In this connection our attention has been called to the case of Donovan v. Boston Maine Railroad, 158 Mass. 450, the defendant contending that it is like the present case and is authority for the admission of these records. In that case Barker, J., says (p. 453): "No entries were transferred to the despatcher's sheet [in Boston] from the sheet kept at the East Somerville station. As telegraphic messages are read by sound, as well as automatically recorded in symbols, these entries stand upon the same footing as if made from oral statements uttered at the indicated station, and audible in the despatcher's office; or, in view of the symbols in which the manipulation of his instrument by the operator who sends the message makes it visible at the receiving station, the entries are as if made from his signals given at East Somerville and visible in the despatcher's office. These entries are not, therefore, governed by the rule applied in the cases on which the plaintiff relies." After some discussion the ground of the decision is thus stated: "In our opinion, because there is no reasonable possibility that any designed untruth had part in placing upon the train sheet the statements of which it is the vehicle, and all known circumstances concerning it favor its accuracy, and because it was an act rather than a declaration, and was sufficiently identified as genuine, it was competent evidence without the production or proof of the death of the operator who sent the messages; and its entries material to the issue were admissible and proper for the jury to consider, notwithstanding the fact that it was made by the servants of the party by whom it was offered."
The difference between that case and the present is that the telegraphing and reading were regarded practically as one act, and it was more like a record of facts than of record of declarations made by another.

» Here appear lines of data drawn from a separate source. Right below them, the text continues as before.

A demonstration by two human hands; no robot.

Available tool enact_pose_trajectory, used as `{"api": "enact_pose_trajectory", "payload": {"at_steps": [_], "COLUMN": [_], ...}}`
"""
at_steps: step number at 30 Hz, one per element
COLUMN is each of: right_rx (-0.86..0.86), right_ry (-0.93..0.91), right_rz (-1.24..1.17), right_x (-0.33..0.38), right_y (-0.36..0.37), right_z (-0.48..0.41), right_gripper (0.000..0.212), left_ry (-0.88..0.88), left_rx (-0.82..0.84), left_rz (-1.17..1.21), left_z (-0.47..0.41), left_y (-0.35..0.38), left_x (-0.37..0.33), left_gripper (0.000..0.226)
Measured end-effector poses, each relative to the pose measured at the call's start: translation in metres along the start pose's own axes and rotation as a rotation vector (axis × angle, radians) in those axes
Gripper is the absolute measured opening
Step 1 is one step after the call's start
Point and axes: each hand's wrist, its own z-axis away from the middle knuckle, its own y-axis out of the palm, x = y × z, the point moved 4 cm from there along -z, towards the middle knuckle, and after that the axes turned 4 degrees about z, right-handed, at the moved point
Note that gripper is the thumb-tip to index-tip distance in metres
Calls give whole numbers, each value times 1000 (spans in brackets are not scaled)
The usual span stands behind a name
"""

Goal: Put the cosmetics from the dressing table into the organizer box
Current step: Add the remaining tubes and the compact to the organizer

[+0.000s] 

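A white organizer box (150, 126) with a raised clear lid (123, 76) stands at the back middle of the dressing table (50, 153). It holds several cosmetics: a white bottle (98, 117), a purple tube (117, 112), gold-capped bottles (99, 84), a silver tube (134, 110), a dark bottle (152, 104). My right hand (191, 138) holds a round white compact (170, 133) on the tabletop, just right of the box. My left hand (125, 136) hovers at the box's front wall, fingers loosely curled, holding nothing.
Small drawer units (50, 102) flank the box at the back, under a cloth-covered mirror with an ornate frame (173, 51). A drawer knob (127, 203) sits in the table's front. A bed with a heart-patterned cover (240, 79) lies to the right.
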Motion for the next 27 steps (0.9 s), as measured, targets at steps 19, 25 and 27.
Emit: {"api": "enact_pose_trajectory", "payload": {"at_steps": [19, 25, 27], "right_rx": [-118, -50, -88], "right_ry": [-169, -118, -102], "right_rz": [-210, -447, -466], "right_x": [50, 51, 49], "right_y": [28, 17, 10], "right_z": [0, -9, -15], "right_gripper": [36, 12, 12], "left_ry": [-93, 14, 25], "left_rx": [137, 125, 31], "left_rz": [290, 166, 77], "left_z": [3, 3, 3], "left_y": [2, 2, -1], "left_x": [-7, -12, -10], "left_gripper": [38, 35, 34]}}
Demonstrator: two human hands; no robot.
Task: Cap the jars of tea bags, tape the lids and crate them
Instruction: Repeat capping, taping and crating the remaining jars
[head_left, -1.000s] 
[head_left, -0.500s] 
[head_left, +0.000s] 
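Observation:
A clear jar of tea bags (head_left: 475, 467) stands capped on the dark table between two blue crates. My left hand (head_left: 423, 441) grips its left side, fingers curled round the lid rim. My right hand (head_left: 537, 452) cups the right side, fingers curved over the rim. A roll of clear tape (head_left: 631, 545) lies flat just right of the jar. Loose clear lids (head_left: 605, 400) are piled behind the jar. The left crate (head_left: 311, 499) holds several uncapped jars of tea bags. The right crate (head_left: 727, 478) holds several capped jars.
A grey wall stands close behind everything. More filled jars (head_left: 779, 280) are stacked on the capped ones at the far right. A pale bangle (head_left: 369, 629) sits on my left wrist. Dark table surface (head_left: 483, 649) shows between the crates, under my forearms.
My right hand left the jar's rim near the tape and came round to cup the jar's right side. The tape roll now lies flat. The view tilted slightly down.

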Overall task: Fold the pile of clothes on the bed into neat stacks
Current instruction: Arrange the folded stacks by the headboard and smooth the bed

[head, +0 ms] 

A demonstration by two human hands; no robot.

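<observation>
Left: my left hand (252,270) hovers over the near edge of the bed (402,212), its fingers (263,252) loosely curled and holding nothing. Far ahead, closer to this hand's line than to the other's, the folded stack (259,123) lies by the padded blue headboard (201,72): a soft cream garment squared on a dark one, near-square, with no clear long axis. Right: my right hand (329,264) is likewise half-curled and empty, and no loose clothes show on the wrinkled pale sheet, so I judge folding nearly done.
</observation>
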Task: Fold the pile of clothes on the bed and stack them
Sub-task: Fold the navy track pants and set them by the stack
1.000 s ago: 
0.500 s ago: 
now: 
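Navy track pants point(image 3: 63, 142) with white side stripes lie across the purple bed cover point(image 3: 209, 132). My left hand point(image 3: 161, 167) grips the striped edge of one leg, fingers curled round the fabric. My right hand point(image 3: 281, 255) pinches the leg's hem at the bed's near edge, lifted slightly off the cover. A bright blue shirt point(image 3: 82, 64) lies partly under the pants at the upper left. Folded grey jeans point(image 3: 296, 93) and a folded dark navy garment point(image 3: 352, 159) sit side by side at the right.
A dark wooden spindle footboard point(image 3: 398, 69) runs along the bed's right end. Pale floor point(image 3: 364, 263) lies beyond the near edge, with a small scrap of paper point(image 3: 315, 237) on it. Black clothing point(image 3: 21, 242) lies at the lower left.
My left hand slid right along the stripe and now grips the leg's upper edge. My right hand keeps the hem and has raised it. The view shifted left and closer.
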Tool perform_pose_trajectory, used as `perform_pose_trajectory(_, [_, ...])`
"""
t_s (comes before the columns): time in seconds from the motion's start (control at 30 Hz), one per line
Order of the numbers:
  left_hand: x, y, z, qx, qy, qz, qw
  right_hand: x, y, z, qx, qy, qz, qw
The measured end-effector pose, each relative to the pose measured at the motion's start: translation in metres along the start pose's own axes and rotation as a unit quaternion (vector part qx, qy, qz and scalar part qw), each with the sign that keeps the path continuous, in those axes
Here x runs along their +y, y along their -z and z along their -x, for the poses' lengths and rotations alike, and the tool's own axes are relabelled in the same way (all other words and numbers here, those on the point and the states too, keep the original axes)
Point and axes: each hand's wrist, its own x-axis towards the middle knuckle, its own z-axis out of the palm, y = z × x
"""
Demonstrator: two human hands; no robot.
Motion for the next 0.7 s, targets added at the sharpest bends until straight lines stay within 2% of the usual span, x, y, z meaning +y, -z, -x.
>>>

The case must stand on its peculiar facts and cannot be regarded as authority for admitting these records. They were properly excluded.
We see no error in giving the twelfth and thirteenth instructions requested by the plaintiff. The thirteenth instruction asked for by the defendant was properly refused. For reasons hereinbefore stated it could not be ruled, as therein requested, that there was no evidence from which the jury were entitled to infer that the defendant or its superintendent knew, or ought to have known, of the possibility of such an explosion.